━━━ DATA BLOCK
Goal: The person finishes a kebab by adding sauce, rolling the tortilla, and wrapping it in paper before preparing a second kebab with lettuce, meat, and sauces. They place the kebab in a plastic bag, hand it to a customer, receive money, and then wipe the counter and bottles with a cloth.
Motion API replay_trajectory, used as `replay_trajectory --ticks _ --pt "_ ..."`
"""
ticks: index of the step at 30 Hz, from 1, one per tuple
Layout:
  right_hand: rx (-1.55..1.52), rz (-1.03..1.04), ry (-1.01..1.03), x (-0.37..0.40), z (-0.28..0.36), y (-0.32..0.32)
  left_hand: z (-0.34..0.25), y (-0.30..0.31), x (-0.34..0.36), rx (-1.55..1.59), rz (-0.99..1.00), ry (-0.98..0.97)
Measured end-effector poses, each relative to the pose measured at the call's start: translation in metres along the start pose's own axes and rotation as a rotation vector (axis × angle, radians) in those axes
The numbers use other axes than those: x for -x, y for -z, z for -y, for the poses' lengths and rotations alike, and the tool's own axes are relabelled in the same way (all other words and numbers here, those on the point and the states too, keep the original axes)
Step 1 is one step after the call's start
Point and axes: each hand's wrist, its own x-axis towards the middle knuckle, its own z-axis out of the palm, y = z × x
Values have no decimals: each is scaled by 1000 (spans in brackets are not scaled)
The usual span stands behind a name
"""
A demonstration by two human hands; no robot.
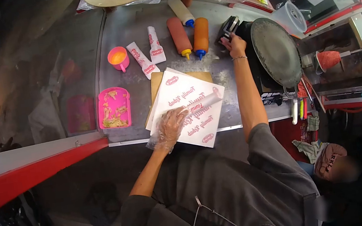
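Observation:
My left hand [170,126], in a clear plastic glove, lies curled over printed wrapping paper [195,132], holding down a rolled fold; anything inside the fold is hidden. The paper is stacked on a brown board [155,86] at the counter's front edge. Bare and stretched forward, my right hand [235,46] has its fingers closed at the front of a black device [228,27] that looks like a tape dispenser. What is between those fingertips is too small to tell. Two paper-wrapped kebabs [142,59] [155,45] lie beyond the paper.
Red [178,34], orange [201,36] and white [180,10] squeeze bottles lie near the middle. To the left are a pink cup [117,57] and a pink tray [103,117] with food scraps. A round griddle [275,51] stands right of my right arm. Knives [295,110] hang below it.

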Motion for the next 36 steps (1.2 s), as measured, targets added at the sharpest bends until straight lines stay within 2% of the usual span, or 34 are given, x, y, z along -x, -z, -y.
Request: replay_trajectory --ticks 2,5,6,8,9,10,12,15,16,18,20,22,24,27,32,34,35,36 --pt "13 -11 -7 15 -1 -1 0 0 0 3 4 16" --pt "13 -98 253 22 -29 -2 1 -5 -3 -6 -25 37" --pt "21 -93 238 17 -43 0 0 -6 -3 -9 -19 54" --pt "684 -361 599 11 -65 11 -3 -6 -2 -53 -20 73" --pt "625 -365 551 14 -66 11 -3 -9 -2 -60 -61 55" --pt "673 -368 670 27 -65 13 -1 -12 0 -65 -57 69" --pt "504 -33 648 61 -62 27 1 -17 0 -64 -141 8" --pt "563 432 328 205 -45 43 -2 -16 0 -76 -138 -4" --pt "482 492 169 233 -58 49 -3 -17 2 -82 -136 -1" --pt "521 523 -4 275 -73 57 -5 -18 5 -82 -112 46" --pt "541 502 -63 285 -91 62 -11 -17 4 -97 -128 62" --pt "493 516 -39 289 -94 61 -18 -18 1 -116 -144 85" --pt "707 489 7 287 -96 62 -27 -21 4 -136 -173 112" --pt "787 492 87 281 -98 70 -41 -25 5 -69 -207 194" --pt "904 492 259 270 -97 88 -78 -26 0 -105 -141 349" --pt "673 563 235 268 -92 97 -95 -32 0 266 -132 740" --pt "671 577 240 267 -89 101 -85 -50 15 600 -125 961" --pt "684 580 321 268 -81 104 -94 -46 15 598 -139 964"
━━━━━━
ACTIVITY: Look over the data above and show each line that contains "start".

WORKED SOLUTION:
Measured end-effector poses, each relative to the pose measured at the call's start: translation in metres along the start pose's own axes and rotation as a rotation vector (axis × angle, radians) in those axes
Step 1 is one step after the call's start

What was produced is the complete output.